TASK PROMPT: The data below holds the lines to copy: everything from the line containing "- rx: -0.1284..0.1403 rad" to the line containing "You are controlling", both ends included, set down exactly.

SUPPLIED INFORMATION:

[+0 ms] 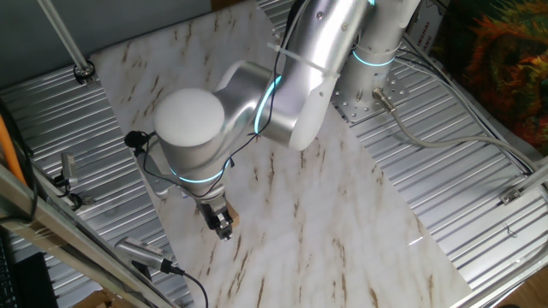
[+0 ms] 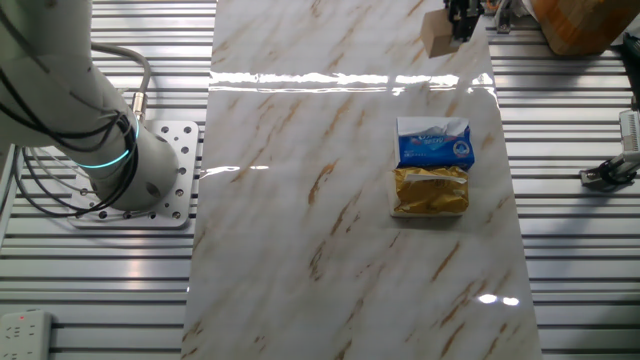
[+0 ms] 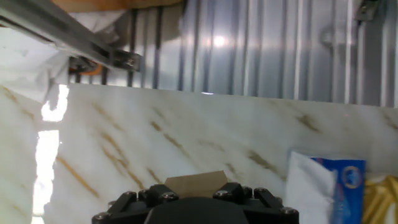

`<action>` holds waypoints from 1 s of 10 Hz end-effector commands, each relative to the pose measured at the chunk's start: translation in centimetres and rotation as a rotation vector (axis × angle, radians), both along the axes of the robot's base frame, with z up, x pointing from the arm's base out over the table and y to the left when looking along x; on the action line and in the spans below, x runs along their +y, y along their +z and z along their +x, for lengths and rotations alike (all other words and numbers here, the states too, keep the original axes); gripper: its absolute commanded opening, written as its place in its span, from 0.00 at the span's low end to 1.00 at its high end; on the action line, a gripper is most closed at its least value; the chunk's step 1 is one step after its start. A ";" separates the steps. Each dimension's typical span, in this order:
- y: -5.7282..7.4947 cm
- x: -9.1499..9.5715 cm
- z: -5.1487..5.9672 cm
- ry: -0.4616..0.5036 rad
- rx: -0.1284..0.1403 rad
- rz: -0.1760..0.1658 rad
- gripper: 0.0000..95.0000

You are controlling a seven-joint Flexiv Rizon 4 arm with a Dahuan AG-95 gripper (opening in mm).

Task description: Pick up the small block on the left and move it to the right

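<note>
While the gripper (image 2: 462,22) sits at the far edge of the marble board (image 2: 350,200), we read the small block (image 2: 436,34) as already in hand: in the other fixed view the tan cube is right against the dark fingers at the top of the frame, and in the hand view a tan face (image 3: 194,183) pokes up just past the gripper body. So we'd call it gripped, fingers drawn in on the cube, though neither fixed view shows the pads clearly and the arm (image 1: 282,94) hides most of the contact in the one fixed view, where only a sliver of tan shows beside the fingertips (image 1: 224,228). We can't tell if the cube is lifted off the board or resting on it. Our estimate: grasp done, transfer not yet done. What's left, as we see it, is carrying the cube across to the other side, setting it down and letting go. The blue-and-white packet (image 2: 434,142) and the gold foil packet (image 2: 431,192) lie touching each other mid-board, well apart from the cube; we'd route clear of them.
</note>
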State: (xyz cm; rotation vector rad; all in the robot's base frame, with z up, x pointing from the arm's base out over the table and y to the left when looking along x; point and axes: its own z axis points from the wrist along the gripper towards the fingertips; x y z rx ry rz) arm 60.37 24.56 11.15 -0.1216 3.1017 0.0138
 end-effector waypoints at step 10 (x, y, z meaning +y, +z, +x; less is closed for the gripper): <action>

RESULT FOR THIS EXERCISE:
- rx: -0.1284..0.1403 rad
- rz: -0.1760..0.1658 rad
- gripper: 0.0000..95.0000

You are controlling a seven-joint Flexiv Rizon 4 arm with a Dahuan AG-95 gripper (opening in mm).

With that, the answer is complete.